[WHAT THE TASK ASKS]:
Give back an exact copy of the lines below, from the first through the line with "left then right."; please stop there.

────────────────────────────────────────

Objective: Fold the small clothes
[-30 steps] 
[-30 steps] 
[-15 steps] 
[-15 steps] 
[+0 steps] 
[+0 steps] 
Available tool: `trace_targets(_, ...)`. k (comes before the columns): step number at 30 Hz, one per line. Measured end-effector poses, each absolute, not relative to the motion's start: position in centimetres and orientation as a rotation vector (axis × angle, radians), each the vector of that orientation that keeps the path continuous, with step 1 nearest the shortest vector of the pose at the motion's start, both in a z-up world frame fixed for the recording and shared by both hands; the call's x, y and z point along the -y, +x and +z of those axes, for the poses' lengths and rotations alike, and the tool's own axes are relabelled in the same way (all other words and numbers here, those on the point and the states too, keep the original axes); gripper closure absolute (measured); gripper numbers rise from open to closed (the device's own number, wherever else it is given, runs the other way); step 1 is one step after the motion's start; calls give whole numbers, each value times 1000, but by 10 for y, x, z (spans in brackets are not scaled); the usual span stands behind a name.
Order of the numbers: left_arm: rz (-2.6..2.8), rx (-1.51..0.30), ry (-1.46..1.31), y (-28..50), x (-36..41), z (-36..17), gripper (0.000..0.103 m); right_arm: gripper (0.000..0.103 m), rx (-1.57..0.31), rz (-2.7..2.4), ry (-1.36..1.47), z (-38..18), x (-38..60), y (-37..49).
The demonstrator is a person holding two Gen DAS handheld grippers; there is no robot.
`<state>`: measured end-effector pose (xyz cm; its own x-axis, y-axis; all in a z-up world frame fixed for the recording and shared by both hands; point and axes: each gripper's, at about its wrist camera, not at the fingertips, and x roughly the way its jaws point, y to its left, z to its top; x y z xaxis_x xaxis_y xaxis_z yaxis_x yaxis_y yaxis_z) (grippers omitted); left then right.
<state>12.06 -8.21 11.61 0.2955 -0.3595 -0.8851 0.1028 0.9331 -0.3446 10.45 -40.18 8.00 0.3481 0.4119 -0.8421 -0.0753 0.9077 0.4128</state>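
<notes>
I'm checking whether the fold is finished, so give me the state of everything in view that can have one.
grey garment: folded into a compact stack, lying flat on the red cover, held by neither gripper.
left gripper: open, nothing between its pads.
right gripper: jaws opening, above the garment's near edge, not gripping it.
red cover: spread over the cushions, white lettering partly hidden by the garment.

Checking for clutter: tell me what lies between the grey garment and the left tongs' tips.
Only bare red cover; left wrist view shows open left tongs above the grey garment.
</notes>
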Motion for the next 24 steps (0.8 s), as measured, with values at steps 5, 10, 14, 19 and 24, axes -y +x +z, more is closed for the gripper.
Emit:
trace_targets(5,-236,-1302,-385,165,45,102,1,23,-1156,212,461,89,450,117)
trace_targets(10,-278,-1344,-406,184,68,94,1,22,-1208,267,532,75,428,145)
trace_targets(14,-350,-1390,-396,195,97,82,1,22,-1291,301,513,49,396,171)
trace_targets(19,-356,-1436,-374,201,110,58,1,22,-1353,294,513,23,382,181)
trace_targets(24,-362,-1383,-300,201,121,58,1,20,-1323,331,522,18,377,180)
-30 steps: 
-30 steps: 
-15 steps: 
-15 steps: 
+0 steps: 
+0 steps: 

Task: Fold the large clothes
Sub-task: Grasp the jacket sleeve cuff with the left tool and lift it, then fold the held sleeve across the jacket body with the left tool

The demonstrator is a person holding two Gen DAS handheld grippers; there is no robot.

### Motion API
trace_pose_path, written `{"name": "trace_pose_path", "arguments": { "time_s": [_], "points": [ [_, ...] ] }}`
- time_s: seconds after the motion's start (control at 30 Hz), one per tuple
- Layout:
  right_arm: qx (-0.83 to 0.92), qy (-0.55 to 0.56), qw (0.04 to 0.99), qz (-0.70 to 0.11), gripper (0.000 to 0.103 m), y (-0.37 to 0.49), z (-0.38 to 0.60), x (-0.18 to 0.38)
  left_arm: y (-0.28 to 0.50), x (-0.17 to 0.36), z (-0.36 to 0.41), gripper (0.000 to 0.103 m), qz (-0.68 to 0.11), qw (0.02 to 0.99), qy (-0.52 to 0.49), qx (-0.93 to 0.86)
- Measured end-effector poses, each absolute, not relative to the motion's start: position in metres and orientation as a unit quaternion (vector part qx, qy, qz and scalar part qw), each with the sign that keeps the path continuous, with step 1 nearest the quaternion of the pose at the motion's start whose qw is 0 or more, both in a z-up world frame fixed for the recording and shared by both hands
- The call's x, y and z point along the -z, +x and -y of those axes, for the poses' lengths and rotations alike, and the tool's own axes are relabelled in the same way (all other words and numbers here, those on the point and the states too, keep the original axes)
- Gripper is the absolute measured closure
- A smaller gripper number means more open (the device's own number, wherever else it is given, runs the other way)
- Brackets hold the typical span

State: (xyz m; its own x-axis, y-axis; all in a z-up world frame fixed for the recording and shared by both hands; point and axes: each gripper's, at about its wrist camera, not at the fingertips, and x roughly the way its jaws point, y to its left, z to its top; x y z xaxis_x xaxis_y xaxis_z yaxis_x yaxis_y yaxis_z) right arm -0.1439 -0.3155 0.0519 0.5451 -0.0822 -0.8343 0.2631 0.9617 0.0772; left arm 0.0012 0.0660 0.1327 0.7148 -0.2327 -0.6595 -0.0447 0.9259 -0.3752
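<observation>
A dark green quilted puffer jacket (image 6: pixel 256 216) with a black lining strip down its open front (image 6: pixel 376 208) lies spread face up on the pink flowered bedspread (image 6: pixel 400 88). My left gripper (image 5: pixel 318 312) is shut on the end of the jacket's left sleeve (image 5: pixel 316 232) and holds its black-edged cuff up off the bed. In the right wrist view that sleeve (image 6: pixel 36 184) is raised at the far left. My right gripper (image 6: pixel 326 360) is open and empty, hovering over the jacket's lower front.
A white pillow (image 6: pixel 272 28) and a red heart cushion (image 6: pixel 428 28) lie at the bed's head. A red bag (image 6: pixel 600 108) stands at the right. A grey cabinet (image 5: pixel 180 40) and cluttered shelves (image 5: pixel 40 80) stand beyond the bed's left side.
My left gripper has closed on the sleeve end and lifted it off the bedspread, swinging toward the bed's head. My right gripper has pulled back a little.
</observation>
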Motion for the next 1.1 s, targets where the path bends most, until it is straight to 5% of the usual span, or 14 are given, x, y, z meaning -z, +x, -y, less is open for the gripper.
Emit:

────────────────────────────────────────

[ANSWER TO THE PROBLEM]:
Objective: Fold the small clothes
[-30 steps] 
[-30 steps] 
[-15 steps] 
[-15 steps] 
[+0 steps] 
[+0 steps] 
Available tool: `trace_targets(_, ...)`. k (comes before the columns): step number at 30 Hz, one per line. Measured end-effector poses, each absolute, not relative to the motion's start: position in centimetres and orientation as a rotation vector (axis × angle, radians), each the vector of that orientation that keeps the path continuous, with step 1 nearest the shortest vector of the pose at the motion's start, both in a z-up world frame fixed for the recording and shared by both hands; the call's x, y and z point along the -y, +x and +z of those axes, for the poses' lengths and rotations alike, and the tool's own axes are relabelled in the same way (all other words and numbers here, those on the point and the states too, keep the original axes); gripper closure absolute (measured); gripper numbers rise from open to closed (the device's own number, wherever else it is given, runs the other way); step 1 is one step after the motion's start; calls give whole numbers, each value times 1000, but by 10 for y, x, z (spans in brackets are not scaled); the usual span stands behind a name.
Order of the numbers: left_arm: rz (-2.6..2.8), rx (-1.51..0.30), ry (-1.46..1.31), y (-28..50), x (-36..41), z (-36..17), gripper (0.000..0.103 m); right_arm: gripper (0.000..0.103 m), rx (-1.57..0.31), rz (-2.7..2.4), ry (-1.36..1.47), z (-38..18), x (-38..60), y (-37..49).
The demonstrator is a person holding two Gen DAS handheld grippers; there is no robot.
`<state>`: measured end-effector pose (xyz cm; its own x-axis, y-axis; all in a z-up world frame fixed for the recording and shared by both hands; point and axes: each gripper's, at about its wrist camera, not at the fingertips, and x roughly the way its jaws point, y to its left, z to its top; x y z xaxis_x xaxis_y xaxis_z yaxis_x yaxis_y yaxis_z) (grippers omitted); left then right.

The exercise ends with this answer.